- _YOUR TASK_
Check every line of the entries that follow, and copy the ones containing "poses".

---*---

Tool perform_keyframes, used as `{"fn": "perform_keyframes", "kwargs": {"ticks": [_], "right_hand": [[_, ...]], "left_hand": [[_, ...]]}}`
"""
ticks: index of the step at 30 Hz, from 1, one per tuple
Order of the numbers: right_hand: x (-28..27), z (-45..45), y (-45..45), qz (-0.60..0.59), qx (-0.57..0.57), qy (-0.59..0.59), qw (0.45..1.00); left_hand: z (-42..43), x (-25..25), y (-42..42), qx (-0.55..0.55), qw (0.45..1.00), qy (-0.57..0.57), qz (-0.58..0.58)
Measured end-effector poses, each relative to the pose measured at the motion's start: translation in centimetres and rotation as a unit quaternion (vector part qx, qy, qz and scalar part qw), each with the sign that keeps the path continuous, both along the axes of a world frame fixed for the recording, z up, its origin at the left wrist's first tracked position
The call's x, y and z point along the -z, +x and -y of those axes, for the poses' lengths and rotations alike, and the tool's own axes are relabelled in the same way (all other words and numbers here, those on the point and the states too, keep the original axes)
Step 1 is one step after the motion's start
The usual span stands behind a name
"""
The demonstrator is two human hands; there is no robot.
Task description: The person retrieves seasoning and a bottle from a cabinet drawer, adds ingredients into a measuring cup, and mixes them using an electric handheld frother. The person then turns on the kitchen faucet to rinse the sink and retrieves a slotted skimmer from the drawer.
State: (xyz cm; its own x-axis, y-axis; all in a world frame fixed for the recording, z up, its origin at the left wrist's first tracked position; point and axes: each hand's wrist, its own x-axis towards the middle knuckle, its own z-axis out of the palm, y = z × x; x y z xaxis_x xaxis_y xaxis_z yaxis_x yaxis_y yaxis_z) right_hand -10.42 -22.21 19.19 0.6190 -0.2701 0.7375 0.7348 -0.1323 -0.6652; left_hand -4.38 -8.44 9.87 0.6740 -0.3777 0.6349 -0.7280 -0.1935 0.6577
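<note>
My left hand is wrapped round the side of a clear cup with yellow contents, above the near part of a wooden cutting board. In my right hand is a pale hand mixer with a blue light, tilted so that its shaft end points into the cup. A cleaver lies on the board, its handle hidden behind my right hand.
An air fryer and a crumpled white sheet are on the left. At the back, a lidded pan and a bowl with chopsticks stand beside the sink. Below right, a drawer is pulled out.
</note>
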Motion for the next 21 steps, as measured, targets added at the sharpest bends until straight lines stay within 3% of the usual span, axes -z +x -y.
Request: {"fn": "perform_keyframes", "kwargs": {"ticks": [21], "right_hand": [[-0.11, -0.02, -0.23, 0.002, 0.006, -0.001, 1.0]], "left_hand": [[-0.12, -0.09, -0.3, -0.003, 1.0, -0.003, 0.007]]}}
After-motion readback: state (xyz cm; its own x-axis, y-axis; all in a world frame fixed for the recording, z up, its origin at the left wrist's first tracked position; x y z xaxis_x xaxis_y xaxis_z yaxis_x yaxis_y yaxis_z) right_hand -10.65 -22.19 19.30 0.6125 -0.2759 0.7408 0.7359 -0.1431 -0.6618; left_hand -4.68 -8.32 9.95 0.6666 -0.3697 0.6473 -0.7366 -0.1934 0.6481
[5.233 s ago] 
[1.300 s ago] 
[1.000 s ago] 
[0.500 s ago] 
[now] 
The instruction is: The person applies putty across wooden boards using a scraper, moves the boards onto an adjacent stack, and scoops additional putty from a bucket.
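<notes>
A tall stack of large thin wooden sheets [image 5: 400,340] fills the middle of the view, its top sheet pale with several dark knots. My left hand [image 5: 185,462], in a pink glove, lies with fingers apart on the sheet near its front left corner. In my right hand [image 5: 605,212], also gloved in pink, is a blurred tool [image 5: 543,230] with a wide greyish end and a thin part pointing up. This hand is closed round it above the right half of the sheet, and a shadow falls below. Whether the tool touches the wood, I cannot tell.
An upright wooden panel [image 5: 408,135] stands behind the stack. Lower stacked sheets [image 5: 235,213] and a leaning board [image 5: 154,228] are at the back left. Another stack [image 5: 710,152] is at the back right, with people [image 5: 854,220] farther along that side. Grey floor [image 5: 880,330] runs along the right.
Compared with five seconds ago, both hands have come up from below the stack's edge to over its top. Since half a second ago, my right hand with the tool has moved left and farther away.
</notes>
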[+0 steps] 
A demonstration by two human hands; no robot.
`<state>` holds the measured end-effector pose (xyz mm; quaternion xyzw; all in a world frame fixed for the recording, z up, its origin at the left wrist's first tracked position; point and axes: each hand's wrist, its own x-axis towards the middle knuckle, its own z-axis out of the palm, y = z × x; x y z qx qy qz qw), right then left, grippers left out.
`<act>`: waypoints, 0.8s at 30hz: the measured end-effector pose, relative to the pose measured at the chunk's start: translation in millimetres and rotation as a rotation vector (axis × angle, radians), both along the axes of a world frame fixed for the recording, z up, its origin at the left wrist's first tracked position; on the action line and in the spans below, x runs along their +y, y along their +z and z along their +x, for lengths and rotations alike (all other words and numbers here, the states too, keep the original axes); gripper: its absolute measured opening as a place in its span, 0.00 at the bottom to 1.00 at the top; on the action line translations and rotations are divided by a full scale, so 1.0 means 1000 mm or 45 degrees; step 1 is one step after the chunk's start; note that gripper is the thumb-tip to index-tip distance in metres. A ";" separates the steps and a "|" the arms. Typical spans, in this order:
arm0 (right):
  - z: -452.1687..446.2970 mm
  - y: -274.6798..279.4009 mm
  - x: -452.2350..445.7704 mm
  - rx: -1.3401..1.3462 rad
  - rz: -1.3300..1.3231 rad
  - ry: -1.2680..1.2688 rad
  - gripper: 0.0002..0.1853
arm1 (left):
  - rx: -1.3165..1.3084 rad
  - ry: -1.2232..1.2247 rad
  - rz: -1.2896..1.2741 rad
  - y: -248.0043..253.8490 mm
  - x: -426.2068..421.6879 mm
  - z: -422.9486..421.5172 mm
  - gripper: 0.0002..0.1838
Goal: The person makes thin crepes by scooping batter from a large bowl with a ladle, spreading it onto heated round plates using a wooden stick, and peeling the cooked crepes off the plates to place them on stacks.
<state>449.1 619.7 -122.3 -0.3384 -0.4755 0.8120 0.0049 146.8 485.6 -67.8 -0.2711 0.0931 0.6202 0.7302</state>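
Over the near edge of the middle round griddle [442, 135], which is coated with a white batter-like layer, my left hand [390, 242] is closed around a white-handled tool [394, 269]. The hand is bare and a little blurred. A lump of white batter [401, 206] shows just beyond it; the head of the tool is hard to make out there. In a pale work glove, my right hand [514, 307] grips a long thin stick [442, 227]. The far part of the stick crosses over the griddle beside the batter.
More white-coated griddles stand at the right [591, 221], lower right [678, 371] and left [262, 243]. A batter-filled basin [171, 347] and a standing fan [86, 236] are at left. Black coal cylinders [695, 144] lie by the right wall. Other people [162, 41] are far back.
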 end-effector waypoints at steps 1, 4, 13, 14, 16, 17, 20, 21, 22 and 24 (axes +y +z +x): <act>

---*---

- _EXERCISE ANSWER_
Measured end-effector poses, each relative to the pose measured at the motion's start: translation in centimetres and rotation as a unit quaternion (vector part qx, qy, qz and scalar part qw), each with the sign that keeps the path continuous, both along the axes of a world frame fixed for the recording, z up, its origin at the left wrist's first tracked position
The call's x, y and z point along the -z, +x and -y of those axes, for the poses' lengths and rotations alike, and the tool's own axes are relabelled in the same way (all other words and numbers here, those on the point and the states too, keep the original axes)

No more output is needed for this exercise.